Participants are expected to arrange their own travel insurance and ensure they meet all visa requirements for the fieldvisit (including any visas participants may need while in transit to and from Costa Rica). UPEACE will provide documentation for your visa applications upon request.
Course instructors: The field course will be led by Ms. Adilia Caravaca (Costa Rica) and Prof. Mihir Kanade (India). Prof. Mihir Kanade will also instruct the 6-week e-learning course. Ms. Caravaca works in international development as a lawyer and consults on indigenous peoples’ rights, as well as on gender, human rights, and peace and security issues. She has extensive work experience in the Talamanca region and is President of the Women’s International League for Peace and Freedom (WILPF). Prof. Mihir Kanade is the Director of the UPEACE Human Rights Centre and is a faculty member in the Department of International Law and Human Rights at UPEACE.
Course fee: US$ 1,800 (non-credit).
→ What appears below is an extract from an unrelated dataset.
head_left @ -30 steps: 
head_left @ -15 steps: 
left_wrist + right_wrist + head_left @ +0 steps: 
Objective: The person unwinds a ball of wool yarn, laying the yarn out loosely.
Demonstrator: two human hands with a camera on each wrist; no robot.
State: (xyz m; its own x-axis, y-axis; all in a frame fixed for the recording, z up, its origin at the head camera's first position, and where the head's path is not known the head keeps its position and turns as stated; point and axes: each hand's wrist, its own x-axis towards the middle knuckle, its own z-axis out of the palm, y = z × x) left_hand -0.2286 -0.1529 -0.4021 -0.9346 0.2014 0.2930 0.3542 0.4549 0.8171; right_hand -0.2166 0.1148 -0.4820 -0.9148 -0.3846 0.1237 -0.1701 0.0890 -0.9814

The fee for the blended learning and field-based experience covers: tuition for the 6-week e-learning course; accommodation for 8 nights in Costa Rica (3 nights in Ciudad Colon, of which two nights will be spent with a host family immediately after arrival and before departure from the Juan Santamaria airport, 4 nights in Amubri, and 1 night in Puerto Viejo); transportation during the field visit (participant airfare and airport transfers are not included), meals (breakfast, lunch and dinner on all 8 days of the field visit in Costa Rica); and course materials. This rate is available until 1 June 2014.
Unfortunately, HREA and UPEACE do not have scholarship funding/grants available to support participation in the program.
Certificate: Upon successful completion of the e-learning and field-based components of the course, participants will receive a certificate issued jointly by the Human Rights Centre at UPEACE and HREA.
Accessibility: HREA and UPEACE seek to ensure our training programs are fully accessible for persons with disabilities and that everyone is able to participate on an equal basis with others. The conditions in the indigenous communities, however, including the roads and lodging may present obstacles to participation for some individuals. We ask that you please write to us directly with any questions or concerns about this aspect of the training program, as well as the specific types of accommodation you may need in order to participate.